Who are the “sons of God?” Walton correctly identifies the bene elohim as divine council members (64). They are not angels. Angels have a messenger function, whereas these have an administrative function.

Who is Satan? This is tricky. While Walton offers a lucid commentary on the morphology of the term, he muddies the waters by bringing in passages from Isaiah 14 and Ezekiel 28. Let’s say for the sake of argument this is the “devil.” You could never make that case from Job 1. This “challenger” isn’t cast out from heaven. Nothing he says is evil (in fact, he makes a good case against the pagan ANE mindset of the time). All of that is true.

Walton, however, goes out of his way to prove that the “devil-figure” can’t be placed in the Isaiah and Ezekiel passages. This is irrelevant. I think he is wrong, but he does make a good case that since Ezekiel calls him “a cherub,” he can’t be the Serpent of Eden. That’s true. If anything, the Nachash would have been a seraph.

Some notes

4:15 is a reference to Zaqiq, the dream god (157). This would explain why when talking of the wind, Eliphaz mentions “a form before him.”

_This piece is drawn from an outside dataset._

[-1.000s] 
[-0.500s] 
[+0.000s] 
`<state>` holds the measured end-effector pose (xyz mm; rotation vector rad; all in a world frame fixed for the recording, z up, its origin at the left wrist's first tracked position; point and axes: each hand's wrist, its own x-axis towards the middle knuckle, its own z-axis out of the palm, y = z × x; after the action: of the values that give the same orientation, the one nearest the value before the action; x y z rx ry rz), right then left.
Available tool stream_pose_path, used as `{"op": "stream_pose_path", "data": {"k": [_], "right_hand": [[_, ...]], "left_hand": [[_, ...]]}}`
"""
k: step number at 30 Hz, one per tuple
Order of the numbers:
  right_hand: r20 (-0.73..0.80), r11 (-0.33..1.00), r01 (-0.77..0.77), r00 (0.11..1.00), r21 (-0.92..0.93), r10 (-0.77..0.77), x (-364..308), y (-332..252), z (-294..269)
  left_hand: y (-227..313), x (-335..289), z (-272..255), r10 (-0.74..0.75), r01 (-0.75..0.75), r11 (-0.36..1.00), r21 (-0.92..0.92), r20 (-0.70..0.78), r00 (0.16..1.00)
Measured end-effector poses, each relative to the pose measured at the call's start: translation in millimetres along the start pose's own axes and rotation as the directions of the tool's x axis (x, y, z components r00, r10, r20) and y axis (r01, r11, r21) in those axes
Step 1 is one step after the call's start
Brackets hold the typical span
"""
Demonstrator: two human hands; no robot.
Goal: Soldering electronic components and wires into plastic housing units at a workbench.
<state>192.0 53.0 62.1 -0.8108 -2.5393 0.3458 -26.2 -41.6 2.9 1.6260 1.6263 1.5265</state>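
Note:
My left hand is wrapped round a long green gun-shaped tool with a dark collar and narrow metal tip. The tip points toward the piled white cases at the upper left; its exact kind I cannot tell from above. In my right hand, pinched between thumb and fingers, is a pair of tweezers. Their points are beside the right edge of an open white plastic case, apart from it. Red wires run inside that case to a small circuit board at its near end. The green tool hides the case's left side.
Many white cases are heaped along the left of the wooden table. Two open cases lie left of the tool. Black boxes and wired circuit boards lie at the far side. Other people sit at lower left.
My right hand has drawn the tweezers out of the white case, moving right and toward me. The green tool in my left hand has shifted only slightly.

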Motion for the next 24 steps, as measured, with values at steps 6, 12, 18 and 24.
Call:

9:5-9 gives a beautiful description of cosmic geography. We have reference to the ‘pillars of the earth,’ implying a flat disc. The stars are “sealed” away (v. 7).

19. When Job asks for a mediator, does he mean Christ? Probably not. Job wanted a mediator to prove his innocence. Christ mediates for us precisely because we aren’t innocent!

25:5-6: The Realm of the Rephaim. The Rephaim are either the royal dead or quasi-demonic beings (or both). While they live in the underworld, Job identifies one of the access points as “beneath the waters.” Walton suggests that the language is the “cosmic waters,” rather than regular ocean water (250). This makes sense, otherwise we could access Sheol via submarine.

Walton correctly notes that eres can mean underworld in several locations (1 Sam. 28:13; Job 10:21-22; Eccl. 3.21; Isaiah 26:19; Jonah 2.6). Netherworld works instead of “earth” because it would be the opposite of the “heights of Zaphon.”

28:11: Sources of the Rivers. In Ugaritic literature the high god El dwells “at the source of the rivers” (Walton 286). Genesis 2 speaks of the origin of the four rivers coming from a sacred space (Eden). The origin of wisdom, then, is a cosmic mystery. There are several personifications in this passage:

  • Deep (tehom)

  • Sea (Yamm)

  • Abbadon (Destruction; Gk. Apollyon, personified as an evil Angel in Revelation 9). While Abbadon could be an evil entity, we need to be careful about reading later demonology into this passage.

  • Death

Nota Bene: Elihu mentions the spirit of God. We should be careful not to read a full Nicene theology into that phrase. For Elihu (and much of the Old Testament) the spirit of God is seen more as an extension of God’s presence than a separate person (though, of course, it is not contradictory to the later idea of the Spirit’s being a distinct person). Further, the spirit of man is “on loan” from God (Walton 376).